Finca Veracruz at sunset

Thursday, 15 December 2016

Rwandan Natural Has Landed!

Sam at Nyarusiza
We have such amazing memories of our origin trip to Rwanda last year and one of the highlights was hanging out with the awesome Sam Muhirwa of Buf cafe. When we visited his washing station at Nyarusiza we were super excited to see that he was starting to experiment with natural processing. 
Rwanda is not well known for its natural processed coffees. After the horrors of 1994 genocide, aid programmes invested heavily in the region with the establishment of washing stations and a focus on the production of fully washed coffee. As a result there was a shift in the country to quality rather than quantity and now nearly half of Rwanda's coffee production can be classified as speciality. 
We love the fact that Buf are now starting to produce high quality natural processed coffee and the result is testament to the great care and diligence they take in their work.
Our first bag of Rwandan Buf naturals has now landed and we can't get enough of the boozy, fruity notes we get in the cup. Needless to say it makes an amazing espresso and we have just sent a box down to the good people at Urban Angel on Edinburgh's Hanover Street. 

Wednesday, 23 November 2016

Rannoch to Corrour Winter Adventure

We had an epic mini adventure last week when a few of us walked from Rannoch Station out to Corrour and back with an overnight at the fantastic Loch Ossian Youth Hostel. The weather on the second day was spectacular with Scotland at its awesome best. It was the first snow-bow experience for all of us - or is it a snow halo? Very cool.... We made lots of coffee using our snow peak dripper - sweet Colombian La Esperanza kept us warm in the freeze. Big thanks to Tim Willis for these amazing pictures.

Tuesday, 21 June 2016

Ethiopian Guji Gigesa - Our Solstice Special

With midsummer upon us there must be few places in the world as lovely as the Scottish Highlands right now. We are very excited to bring you the perfect coffee for this wonderful time of year - the bright and floral beauty that is Ethiopia Guji Gigesa.

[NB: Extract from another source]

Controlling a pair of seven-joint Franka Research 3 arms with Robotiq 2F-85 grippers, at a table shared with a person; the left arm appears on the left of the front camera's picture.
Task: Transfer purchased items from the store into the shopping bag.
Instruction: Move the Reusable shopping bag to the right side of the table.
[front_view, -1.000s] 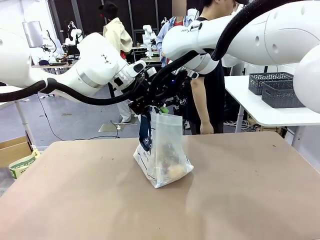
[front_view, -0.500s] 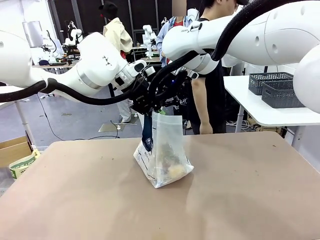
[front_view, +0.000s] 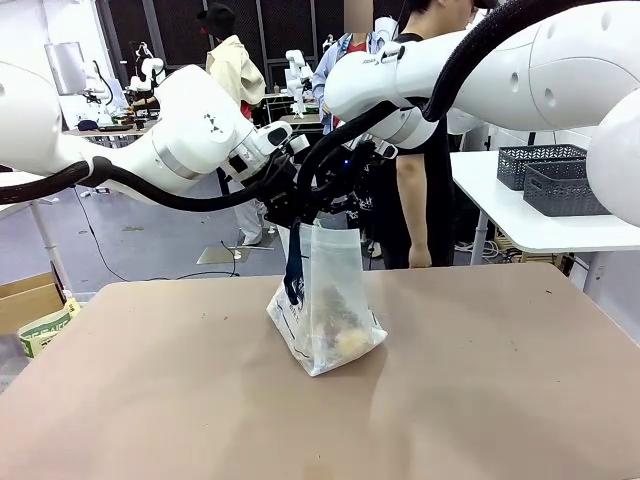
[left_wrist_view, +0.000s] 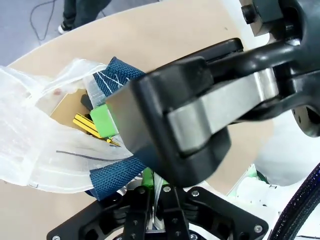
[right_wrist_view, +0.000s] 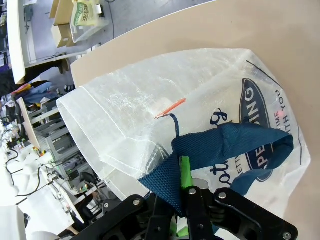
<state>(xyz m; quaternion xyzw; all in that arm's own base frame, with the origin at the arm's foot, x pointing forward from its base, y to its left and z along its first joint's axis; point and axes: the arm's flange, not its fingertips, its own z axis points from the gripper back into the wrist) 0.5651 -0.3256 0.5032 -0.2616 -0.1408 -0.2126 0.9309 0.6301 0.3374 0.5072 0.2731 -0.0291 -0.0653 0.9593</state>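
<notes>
The shopping bag (front_view: 328, 300) stands upright near the middle of the tan surface (front_view: 480, 390), its base resting on it and its top pulled up to a narrow peak. Both claws meet right at that peak.

The left claw (front_view: 287, 208) comes in from the bag's left side. In its own wrist view the left claw (left_wrist_view: 156, 192) is pinched tight on the bag's top edge, with thin clear plastic caught between the fingers and a navy strap (left_wrist_view: 116, 176) just beside them.

The right claw (front_view: 325, 200) reaches over from the bag's right side and sits touching or nearly touching the left one above the bag's mouth. Its own wrist view shows the right claw (right_wrist_view: 183, 202) clamped narrow on the other navy strap (right_wrist_view: 220, 147), which loops over the green pad (right_wrist_view: 185, 171). The round navy logo (right_wrist_view: 256, 131) on the bag's wall lies just past that strap.

Inside the bag, seen through its open mouth, a flat tan packet (left_wrist_view: 64, 107) lies against the wall with a small yellow piece (left_wrist_view: 86, 124) touching its lower edge. From the front, dark and pale goods (front_view: 340, 325) show through the plastic at the bag's bottom.

A person (front_view: 415, 190) stands beyond the bag at the surface's far side. Two dark lattice baskets (front_view: 548, 178) sit on a white table well to the bag's right.
</notes>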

It has been an amazing year for Ethiopian coffee and this offering from the Guji region is particularly spectacular. Like Yirgacheffe, coffees from Guji were once categorised together with those from Sidamo. However Guji coffees are quite distinct from either Yirgacheffe or Sidamo.

Guji is one of the zones of the Oromia region of Ethiopia and is located in the southern part of Sidamo. The people of Guji, known as the Oromo, have a long tradition of coffee cultivation where the hills and landscape allow for particular cultivars to develop. 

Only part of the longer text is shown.